心の鍵はここにある

「……先輩、昔とキャラ変わりましたね」

「変わったか?
 里美には素直になろうと思ってる。……昔は俺、ヘタレで何も言えなかったからな」

 先輩の眼差しが、少し憂いを帯びている。
 私は、また何も言えなくて、黙って俯くだけだ。そんな私を見て先輩は、言葉を続ける。

「学生の頃、何か無駄にモテてたからさ……。
 何て言うのか、女の子と話をして勘違いさせちゃダメだって思ってて。
 彩奈もいたし、何かあれば彩奈に話せば済んだってとこもあって、極力女子とは距離を置いてたんだけど。
 里美とは、そんなの御構いなしでさ。
 当時はニセカノって言いながらも回りには『付き合ってる』アピールしてたし、俺もその……。
 付き合ってるつもりだったんだ」

 先輩の言葉に驚き、顔を先輩の方に思わず向けてしまった。

「……俺、何であの時『付き合ってる振り』って言ったんだろうな。
 実際に付き合うのと、変わらなかったのに。
 ……休みの日だって、こうやって一緒に出掛けたかった。
 普通の高校生のカップルがしている様な付き合い、すれば良かったって、ホント後悔した」

 先輩の言葉が、胸に響く。後悔なら、私だってそうだ。

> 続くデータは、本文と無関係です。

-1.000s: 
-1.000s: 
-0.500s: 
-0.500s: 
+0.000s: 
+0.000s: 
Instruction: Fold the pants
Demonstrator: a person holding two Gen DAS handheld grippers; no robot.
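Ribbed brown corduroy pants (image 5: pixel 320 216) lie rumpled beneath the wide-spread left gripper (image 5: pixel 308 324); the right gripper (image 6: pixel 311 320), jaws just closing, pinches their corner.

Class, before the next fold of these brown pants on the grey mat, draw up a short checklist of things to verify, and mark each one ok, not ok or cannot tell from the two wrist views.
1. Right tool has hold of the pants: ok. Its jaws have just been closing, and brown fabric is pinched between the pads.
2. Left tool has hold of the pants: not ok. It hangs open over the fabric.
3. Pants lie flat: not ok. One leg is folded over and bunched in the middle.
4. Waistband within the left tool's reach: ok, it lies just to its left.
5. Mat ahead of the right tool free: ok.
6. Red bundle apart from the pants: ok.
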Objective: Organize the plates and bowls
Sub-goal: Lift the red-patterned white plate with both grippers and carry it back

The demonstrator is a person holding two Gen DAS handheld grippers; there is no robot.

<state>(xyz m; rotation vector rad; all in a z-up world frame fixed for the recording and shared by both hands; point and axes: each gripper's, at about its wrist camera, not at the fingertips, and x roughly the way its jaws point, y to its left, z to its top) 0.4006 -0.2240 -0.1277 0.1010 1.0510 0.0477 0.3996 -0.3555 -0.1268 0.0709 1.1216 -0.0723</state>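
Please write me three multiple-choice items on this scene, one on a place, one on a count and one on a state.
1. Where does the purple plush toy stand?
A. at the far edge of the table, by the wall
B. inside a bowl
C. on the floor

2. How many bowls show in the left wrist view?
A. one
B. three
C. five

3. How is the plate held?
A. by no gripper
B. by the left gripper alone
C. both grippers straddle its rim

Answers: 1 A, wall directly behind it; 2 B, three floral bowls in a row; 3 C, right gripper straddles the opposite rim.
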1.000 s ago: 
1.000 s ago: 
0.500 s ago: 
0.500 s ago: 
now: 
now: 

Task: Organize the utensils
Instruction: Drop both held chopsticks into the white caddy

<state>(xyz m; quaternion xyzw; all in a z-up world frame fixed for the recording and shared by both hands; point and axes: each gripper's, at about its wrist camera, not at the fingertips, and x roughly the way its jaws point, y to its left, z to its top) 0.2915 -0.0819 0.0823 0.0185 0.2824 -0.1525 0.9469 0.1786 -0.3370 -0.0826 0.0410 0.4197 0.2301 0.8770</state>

先輩に気持ちを伝えられなかったから。
 最初に、『勘違いするなよ』と釘を刺され、恋心を悟られない様に振る舞うのに必死だった。
 周りには、付き合っているアピールはしていたから、私の気持ちは周りにはダダ漏れだっただろう。
 でもそれは、彼女と認識されていたから、成り立ったものだ。
 もし、周りが私をニセカノだとわかっていたら……。
 きっと、過去に先輩に振られた女子生徒のやっかみはあの頃受けた嫌がらせより酷かったに違いない。
 なのに、何で今更……。

「今更なのは分かってるけど……」

 先輩は、深く息を吸い込んで、私の手を改めて握り、こう言った。

「里美、俺達、十二年前からやり直さないか?」

 先輩の言葉に、周りの音が消えた。先輩の言葉が、良くも悪くも私の心を支配する。
 十二年前から、やり直す……?

「こんな、通勤中に言う様な事ではないけど……。
 帰宅時間が合わないし、週末は松山に帰るだろう?
 ニセカノとか、ニセカレとかじゃなく、俺達、きちんと付き合わないか?」

 先輩の眼差しは、真剣だ。これが芝居だったら、アカデミー賞ものだろう。